→ The task:
Each line below containing the word "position" needs to be shown.

★ ★ ★ ★ ★ ★ ★

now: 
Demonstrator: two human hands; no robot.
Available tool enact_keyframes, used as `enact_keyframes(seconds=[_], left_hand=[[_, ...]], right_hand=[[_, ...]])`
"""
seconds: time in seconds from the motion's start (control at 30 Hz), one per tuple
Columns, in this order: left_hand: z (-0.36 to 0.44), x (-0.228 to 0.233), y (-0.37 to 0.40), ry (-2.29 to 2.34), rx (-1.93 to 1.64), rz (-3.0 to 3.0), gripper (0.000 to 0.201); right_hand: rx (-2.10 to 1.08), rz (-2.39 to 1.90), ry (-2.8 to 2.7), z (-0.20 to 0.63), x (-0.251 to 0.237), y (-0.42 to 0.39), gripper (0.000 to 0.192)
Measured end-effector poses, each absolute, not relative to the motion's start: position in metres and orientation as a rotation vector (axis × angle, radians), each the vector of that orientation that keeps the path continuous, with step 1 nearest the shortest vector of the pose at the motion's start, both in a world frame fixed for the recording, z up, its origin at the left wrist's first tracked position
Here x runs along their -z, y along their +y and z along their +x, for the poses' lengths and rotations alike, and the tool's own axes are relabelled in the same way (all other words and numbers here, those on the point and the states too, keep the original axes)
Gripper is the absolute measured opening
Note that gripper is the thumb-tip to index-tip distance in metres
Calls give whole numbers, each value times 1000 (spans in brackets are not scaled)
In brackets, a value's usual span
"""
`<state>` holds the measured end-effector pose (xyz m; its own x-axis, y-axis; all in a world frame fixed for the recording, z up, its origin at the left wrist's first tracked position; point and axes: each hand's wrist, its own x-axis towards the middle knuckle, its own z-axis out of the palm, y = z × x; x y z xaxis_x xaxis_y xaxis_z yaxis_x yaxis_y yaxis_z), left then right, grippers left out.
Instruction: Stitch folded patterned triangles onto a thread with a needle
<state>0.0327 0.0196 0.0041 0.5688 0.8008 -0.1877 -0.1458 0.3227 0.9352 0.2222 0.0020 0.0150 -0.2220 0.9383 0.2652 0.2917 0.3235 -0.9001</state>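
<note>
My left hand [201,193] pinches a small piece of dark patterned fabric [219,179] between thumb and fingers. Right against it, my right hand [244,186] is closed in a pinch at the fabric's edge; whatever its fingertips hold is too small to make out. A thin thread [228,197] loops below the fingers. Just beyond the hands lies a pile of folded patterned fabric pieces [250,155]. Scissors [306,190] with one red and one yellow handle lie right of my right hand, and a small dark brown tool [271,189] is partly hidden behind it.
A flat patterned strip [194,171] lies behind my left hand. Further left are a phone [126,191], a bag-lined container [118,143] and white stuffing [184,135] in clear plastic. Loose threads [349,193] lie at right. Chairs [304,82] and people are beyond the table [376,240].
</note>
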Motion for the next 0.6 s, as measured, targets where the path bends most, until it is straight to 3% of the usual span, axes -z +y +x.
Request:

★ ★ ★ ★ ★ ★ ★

→ Answer box:
Measured end-effector poses, each absolute, not relative to the motion's start: position in metres and orientation as a rotation vector (axis × angle, radians), each the vector of that orientation that keeps the path continuous, with step 1 nearest the shortest vector of the pose at the motion's start, both in a world frame fixed for the recording, z up, its origin at the left wrist's first tracked position
`<state>` holds the measured end-effector pose (xyz m; its own x-axis, y-axis; all in a world frame fixed for the recording, z up, its origin at the left wrist's first tracked position; point and axes: each hand's wrist, its own x-axis towards the middle knuckle, its own z-axis out of the palm, y = z × x; x y z xaxis_x xaxis_y xaxis_z yaxis_x yaxis_y yaxis_z), left then right, grippers left out.

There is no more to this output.